Assisting our farm businesses to become safer, more affordable and better able to manage innovation and risk is essential to growing the agricultural sector. NSW Farmers is calling for a $35 million package to support farm business skills, tackle unfair taxes and to build resilience and capacity across the 30,000-plus farm businesses in New South Wales.
Stamp duty relief
NSW Farmers is calling for $20 million to extend stamp duty relief to those farmers looking to purchase their first farm. In New South Wales transactional costs, such as stamp duty, are some of the highest in the country.
Stamp Duty is a significant contributor to the cost of vehicle registration, non-farm specific insurances, and property purchases. NSW Farmers opposes stamp duty in all its forms. In particular, we believe that removing stamp duty from purchases that assist young people who wish to start a career producing food and fibre must be a top priority. Stamp duty is not payable during an inter-generational transfer of land between members of a family, but it does apply when a farmer seeks to buy their own first property from a neighbour or non-family member.
NSW Farmers considers that young farmers are significantly disadvantaged in relation to other ‘first home buyers’ as they are not accorded the same exemptions as those purchasing homes zoned as ‘residential’ even though by their own endeavours they are adding to the local, state and national economies.
Recent data on farm sales is difficult to access. However, in 2014-15 there were 3,825 transactions of farms in NSW, at an average value of approximately $3,000/ha. While land values have risen over the last 3 years, we conservatively estimate that between two and five per cent of these transactions are young farmers (under 35) entering their first farming enterprise. Using an average farm size of 1400 ha, the cost of foregone stamp duty to the Government would be in the order of $20 million.

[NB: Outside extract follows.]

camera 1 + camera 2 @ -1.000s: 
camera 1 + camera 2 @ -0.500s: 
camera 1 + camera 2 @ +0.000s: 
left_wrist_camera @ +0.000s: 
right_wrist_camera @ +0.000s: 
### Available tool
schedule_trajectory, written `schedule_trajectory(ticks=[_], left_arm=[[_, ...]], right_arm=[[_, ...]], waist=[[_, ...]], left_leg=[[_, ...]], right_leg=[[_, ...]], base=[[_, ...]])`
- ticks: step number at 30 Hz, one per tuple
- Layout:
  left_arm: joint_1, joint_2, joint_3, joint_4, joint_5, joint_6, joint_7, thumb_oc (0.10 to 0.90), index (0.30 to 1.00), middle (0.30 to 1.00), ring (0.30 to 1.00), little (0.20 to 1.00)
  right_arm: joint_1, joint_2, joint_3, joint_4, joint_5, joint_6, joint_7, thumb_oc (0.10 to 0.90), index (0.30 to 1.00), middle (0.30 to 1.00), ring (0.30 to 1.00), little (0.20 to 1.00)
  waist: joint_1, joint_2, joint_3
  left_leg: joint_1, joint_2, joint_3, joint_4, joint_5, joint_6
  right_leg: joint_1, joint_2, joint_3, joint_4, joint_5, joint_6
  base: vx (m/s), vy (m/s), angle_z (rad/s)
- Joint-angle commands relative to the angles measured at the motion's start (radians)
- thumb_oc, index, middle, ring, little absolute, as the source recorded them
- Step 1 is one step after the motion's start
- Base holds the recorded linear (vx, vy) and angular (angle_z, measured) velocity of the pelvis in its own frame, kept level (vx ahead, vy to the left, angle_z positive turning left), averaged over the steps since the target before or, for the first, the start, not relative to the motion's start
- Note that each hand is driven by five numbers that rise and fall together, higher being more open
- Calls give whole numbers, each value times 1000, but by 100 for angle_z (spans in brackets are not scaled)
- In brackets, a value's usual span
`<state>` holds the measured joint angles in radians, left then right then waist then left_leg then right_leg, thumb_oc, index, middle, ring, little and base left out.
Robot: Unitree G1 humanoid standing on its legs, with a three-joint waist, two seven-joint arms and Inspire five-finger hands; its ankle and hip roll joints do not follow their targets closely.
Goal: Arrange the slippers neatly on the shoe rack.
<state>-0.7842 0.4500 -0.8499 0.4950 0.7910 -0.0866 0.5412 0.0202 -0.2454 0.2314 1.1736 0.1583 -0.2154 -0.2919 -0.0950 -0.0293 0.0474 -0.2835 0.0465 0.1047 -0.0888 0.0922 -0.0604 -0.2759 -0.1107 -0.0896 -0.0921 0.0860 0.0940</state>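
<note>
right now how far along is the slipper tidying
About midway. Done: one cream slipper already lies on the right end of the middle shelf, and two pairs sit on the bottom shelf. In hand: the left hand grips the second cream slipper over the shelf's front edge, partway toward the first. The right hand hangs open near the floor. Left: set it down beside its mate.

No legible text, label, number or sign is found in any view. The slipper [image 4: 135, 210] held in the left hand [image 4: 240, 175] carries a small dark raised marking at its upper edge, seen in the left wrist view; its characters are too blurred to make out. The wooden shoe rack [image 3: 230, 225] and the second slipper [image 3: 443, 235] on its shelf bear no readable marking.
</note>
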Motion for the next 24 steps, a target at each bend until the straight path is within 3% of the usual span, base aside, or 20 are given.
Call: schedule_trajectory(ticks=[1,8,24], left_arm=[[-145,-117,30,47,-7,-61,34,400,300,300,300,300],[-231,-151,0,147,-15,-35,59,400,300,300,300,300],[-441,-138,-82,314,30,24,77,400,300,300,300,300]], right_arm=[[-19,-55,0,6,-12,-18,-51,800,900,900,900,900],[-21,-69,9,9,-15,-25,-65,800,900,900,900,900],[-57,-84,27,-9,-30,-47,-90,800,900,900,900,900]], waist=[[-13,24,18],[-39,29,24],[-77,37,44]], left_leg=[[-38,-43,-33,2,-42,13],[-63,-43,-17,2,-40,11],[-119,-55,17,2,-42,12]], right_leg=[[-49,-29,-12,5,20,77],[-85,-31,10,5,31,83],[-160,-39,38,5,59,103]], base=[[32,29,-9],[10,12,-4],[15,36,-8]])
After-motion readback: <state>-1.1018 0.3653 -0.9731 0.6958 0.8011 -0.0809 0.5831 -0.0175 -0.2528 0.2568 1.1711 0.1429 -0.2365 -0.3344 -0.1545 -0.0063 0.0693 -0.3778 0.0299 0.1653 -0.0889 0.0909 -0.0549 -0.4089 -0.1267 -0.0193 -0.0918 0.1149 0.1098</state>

$9.5 million to enhance farm safety
Farmers are disproportionally represented in workplace accidents. On-farm accidents increase the cost of doing business and can devastate families and communities. Over the past four years, NSW Farmers has argued strongly for programs and funding that support farm safety, including rebates that can assist farmers to make their businesses safer.
Shearing safety rebate: NSW Farmers is calling for a commitment of $5 million to improve safety in shearing sheds by providing a rebate of up to $500 per stand to reduce the significant cost impost of replacing ‘unguarded’ equipment, including older overhead shearing equipment and older-style electric plants with exposed moving parts and no anti-lock technology.
Improving on-farm health and safety: NSW Farmers is calling for $2.5 million for a two year program aimed at improving on-farm work health and safety practices, developing practical work health and safety materials and tools, aligned to Australian Standards, to aid farmers to create safe systems of work. This funding would also allow for this material to be user tested with the support of new farm safety consultants to work in partnership with farmers to develop best practice for on-farm safety.
Quad Bike Safety Improvement Program: NSW Farmers is calling for $2 million to extend and embed the Quad Bike Safety Rebate. The current rebate has been effective in reducing the numbers of fatalities and serious injuries arising from quad bike accidents involving farmers, farm workers and farm visitors by aiding farmers to upgrade to other types of vehicles, or to install roll-over protection systems to their bikes. NSW Farmers is calling for an extension of the two rebates of $1000 each to implement harm prevention measures in the workplace through training and purchase of approved helmets.
$5.5 million to enhance digital and financial literacy and improve farmer’s technical and risk management skills
Building farmers’ digital, financial and risk management skills is a key priority for NSW Farmers. We seek $5.5 million to deliver a farmer-focussed skills package to build capacity in the sector.
For many farmers in New South Wales digital literacy is increasingly challenging due to the ever-changing telecommunications environment. Farmers are seeking accessible and transparent information and resources to develop their digital literacy so that they can confidently participate in the digital world and better utilise technologies to maximise economic benefits.
The complexity of telecommunications delivery has become one of the largest challenges for customers trying to understand what is available. The complexity relates to what is available, what it will deliver, where it is accessible and from whom, and the diversity of plans across all telecommunications services. Building an unbiased, objective knowledge base that aids farmers to become informed consumers will significantly reduce frustration and lessen the digital gap between metropolitan and regional consumers.
While farmers seek to embrace advances in technology and technological services, there is a lack of transparent information, resources and skills development support to provide relevant, independent information to meet their personal and professional needs.
NSW Farmers proposes an Australian-based digital literacy service hub to be located in a regional centre supported by an online presence, staffed by personnel with technology, product and service expertise; who can work with farmers to address the geography and distance challenges facing those living and working in regional and rural areas.
Additionally, many farmers have limited formal or post-school education to enhance their financial literacy and therefore operate effectively in an environment of risk management.
Government is increasingly requiring participation in formal learning, that while beneficial in raising the educational levels of the nation, in reality may have little benefit for the individual small business owner, who is a farmer. We do not call for this policy to be rescinded – rather, we are seeking flexibility in delivery of vocational short courses that are easily accessable and tailored to the needs of the farming sector by identifying where the need lies and adapting teaching and learning appropriately to the learner.